Task directions: The whole listing is to be reproduced exactly as given.

====== Supplied information ======

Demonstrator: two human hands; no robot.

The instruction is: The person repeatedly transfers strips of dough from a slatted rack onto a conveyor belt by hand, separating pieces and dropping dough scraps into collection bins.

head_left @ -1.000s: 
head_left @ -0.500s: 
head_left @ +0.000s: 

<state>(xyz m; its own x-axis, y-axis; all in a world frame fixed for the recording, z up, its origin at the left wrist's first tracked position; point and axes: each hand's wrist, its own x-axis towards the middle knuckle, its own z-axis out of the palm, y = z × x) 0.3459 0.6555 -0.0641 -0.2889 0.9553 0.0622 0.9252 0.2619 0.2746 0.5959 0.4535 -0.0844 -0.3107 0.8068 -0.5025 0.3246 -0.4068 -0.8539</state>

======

Response to the task:
Demonstrator: two human hands; no robot.

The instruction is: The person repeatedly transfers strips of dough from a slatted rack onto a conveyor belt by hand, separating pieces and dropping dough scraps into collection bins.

head_left @ -1.000s: 
head_left @ -0.500s: 
head_left @ +0.000s: 

<state>(xyz m; its own x-axis, y-axis; all in a world frame fixed for the recording, z up, its origin at the left wrist's first tracked position; point and axes: each hand's wrist, its own x-axis towards the middle knuckle, its own z-axis out of the palm, y = z × x) 0.3459 0.6555 -0.0641 -0.2889 0.9553 0.0622 0.9252 0.2619 0.2746 0.5959 0.4535 -0.0844 -0.3107 0.8068 -0.5025 0.3246 -0.4068 -0.8539</state>

The output is now complete.